■ WORK ORDER
Reproduce exactly the opening lines of the listing, stopping after the line that contains "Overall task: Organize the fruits" and including it.

■ THE DATA
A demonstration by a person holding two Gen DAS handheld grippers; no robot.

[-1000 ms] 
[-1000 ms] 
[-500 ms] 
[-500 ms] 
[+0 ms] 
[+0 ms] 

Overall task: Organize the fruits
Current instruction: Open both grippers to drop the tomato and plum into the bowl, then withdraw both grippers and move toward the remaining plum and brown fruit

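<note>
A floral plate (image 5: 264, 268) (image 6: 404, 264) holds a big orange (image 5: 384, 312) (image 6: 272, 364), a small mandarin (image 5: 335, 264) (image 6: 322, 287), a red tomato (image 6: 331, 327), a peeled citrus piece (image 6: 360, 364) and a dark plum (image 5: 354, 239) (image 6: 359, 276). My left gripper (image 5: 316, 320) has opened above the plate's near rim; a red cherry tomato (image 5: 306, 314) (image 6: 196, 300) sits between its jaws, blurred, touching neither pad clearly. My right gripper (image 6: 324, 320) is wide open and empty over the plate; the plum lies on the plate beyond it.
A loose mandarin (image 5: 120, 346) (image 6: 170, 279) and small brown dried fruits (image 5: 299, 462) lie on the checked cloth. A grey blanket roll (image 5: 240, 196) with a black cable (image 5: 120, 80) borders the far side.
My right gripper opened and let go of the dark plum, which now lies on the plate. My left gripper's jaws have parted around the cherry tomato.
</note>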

■ TASK RESPONSE
A demonstration by a person holding two Gen DAS handheld grippers; no robot.

[-1000 ms] 
[-1000 ms] 
[-500 ms] 
[-500 ms] 
[+0 ms] 
[+0 ms] 

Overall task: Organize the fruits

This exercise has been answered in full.